For patients outside the highest and lowest traditional risk factor categories, based on factors like high cholesterol, smoking, diabetes, hypertension and family history of heart disease, MRP-8/14 could become a prominent diagnostic tool. “We are attempting to determine whether the use of MRP-8/14 should sway us toward more aggressive preventive therapies,” says Carl Orringer, MD, the Harrington Heart & Vascular Institute Chair in Preventive Cardiovascular Medicine at the School of Medicine.
Currently, a “high-sensitivity C-reactive protein” (hs-CRP) assay is sometimes used in conjunction with cholesterol tests to assess heart disease risk. Like hs-CRP, MRP-8/14 represents a different biological process than cholesterol and is likely to serve as a complement to, not a substitute for, cholesterol screening. Of cholesterol testing’s shortcomings, Dr. Orringer says, “Relying on cholesterol alone is ignoring the inflammation that lights the fuse that sets off the explosion that is the heart ttack.”

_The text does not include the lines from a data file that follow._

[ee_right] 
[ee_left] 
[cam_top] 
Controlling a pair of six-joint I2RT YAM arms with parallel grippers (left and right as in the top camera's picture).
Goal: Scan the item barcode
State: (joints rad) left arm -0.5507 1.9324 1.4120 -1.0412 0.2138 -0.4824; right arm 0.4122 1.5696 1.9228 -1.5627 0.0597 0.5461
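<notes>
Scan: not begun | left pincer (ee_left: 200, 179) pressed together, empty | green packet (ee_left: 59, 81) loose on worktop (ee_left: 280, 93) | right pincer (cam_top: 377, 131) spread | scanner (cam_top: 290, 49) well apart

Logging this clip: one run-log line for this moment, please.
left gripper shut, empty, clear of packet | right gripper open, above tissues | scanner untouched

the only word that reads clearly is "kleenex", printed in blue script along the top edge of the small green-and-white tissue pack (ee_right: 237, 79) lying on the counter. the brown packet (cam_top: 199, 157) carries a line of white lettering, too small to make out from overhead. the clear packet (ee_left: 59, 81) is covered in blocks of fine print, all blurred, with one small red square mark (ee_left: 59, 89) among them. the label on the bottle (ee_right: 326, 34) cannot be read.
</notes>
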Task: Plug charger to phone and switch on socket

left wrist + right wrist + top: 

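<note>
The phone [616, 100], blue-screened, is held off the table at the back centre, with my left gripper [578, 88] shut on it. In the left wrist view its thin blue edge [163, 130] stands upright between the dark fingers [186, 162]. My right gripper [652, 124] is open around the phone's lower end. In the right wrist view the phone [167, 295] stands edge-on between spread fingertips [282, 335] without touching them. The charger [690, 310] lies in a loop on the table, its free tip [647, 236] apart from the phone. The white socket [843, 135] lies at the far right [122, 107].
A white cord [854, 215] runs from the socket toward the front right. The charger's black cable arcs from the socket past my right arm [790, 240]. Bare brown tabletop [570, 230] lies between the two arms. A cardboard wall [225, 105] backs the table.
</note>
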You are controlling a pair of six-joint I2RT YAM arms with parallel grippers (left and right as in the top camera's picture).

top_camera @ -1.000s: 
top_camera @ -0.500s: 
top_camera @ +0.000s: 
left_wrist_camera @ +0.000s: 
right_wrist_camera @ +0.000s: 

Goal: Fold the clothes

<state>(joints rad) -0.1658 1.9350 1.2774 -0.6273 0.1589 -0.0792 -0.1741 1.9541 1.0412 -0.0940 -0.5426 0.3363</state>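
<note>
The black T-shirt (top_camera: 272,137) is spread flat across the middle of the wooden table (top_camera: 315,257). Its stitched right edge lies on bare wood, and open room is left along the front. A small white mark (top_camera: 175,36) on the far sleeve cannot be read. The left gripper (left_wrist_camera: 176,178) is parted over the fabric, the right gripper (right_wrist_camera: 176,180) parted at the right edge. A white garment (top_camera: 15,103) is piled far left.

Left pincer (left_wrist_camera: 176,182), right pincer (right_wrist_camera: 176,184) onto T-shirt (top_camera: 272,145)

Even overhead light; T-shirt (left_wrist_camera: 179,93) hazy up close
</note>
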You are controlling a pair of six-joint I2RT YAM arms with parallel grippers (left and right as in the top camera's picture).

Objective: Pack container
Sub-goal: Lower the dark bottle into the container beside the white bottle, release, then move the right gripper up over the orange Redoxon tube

Dr. Orringer, who developed an innovative heart attack risk assessment program that uses CT scans to see whether a person has hardening of the arteries, believes that MRP-8/14 may come to be incorporated to aid in risk estimation.
“A person’s heart attack risk is related to how much calcium is in the arteries—the more calcium, the greater the risk,” Dr. Orringer explains. “Those with calcium in their arteries indicating atherosclerosis might be really good candidates for MRP-8/14 evaluation to see who is at the highest risk.”